Pythagorean expectation is a statistical formula originally developed by sabermetric wizard Bill James for use in baseball; it was later modified for the NFL by Houston Rockets general manager Daryl Morey. The idea behind Pythagorean expectation is to use advanced statistical modeling to more accurately assess a team’s past performance, in the hopes of better predicting their future performance.

Specifically, Pythagorean expectation is a modified version of the original Pythagorean theorem that we all learned back in algebra class, used to deduce the length of one side of a right triangle based on knowledge of the other two sides.

But the NFL’s Pythagorean theorem doesn’t deal with triangles and lengths: Instead the numbers that are manipulated in the theorem are the amount of points scored and the amount of points allowed by a particular team. By plugging these points totals into the formula, the number that ultimately gets spit out is an expected win percentage based purely on points.
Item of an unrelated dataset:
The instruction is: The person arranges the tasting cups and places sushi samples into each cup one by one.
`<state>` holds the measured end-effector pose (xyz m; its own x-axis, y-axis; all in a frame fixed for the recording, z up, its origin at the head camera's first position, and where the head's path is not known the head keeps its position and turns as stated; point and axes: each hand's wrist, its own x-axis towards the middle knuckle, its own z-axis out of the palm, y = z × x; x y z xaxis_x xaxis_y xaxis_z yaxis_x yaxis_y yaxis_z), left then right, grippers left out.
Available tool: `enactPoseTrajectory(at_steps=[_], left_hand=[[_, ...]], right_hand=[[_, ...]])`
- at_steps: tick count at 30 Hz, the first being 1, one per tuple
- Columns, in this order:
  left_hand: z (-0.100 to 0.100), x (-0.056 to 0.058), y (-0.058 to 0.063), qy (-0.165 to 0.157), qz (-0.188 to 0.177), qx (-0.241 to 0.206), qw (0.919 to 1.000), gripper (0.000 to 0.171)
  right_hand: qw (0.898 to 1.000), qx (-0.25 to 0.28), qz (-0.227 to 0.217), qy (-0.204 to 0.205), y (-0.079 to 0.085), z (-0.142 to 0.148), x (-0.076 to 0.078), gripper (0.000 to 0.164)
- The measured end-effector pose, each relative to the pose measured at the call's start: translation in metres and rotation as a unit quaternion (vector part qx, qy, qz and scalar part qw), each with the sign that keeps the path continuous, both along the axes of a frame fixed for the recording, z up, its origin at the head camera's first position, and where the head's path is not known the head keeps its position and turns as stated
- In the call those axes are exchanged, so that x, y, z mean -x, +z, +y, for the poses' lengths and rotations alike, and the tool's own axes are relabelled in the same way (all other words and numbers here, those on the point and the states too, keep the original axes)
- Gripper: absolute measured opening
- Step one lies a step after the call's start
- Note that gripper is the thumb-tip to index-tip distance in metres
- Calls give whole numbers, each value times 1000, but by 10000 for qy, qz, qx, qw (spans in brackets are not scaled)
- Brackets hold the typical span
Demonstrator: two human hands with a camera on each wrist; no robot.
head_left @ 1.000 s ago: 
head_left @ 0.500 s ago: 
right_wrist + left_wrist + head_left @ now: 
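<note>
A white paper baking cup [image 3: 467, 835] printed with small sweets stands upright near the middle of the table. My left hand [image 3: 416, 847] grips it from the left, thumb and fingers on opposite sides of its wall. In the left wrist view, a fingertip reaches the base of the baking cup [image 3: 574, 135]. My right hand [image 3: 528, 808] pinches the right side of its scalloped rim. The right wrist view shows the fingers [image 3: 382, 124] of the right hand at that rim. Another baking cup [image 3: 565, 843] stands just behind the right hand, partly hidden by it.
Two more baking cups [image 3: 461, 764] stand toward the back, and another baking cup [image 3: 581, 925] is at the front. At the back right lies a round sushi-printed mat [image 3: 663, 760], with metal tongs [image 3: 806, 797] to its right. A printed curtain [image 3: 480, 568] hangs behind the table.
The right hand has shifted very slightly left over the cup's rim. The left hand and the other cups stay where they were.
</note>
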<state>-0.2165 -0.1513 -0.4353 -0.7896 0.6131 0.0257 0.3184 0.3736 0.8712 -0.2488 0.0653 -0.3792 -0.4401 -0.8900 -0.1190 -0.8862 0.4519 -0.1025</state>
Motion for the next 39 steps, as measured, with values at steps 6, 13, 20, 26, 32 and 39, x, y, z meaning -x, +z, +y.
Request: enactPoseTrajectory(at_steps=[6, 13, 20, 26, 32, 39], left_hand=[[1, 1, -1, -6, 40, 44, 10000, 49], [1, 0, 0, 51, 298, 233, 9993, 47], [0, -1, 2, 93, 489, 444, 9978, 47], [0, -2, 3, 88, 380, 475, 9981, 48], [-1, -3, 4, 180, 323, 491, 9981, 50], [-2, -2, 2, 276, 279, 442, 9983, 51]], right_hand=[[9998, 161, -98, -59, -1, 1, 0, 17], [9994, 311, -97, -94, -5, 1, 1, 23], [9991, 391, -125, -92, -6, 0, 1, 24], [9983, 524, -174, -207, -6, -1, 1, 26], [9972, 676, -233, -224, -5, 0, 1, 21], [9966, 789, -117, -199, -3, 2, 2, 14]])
The idea behind this is that in the NFL, not all wins should be valued the same amount. For example, when the 2016/17 Indianapolis Colts lost 7–28 at home against the Pittsburgh Steelers, that’s a pretty terrible loss. That loss should certainly mean more than when the same Colts lose 23 to 26 in overtime in Houston. And yet, at the end of the season, all we remember is that the Colts were 8–8, with both of these two losses receiving the exact same weight in the loss column.

By the same token, when the 2016/17 Buffalo Bills beat the Cincinnati Bengals 16–12, even though there’s a W on the win column, this shouldn’t impress anyone. However, when those same Bills beat the San Francisco 49ers 45–16, that same lone W should go a whole lot further to tip us off that the Bills could be legitimate contenders. Once again, though, at the end of the season, the Bills are just 7–9.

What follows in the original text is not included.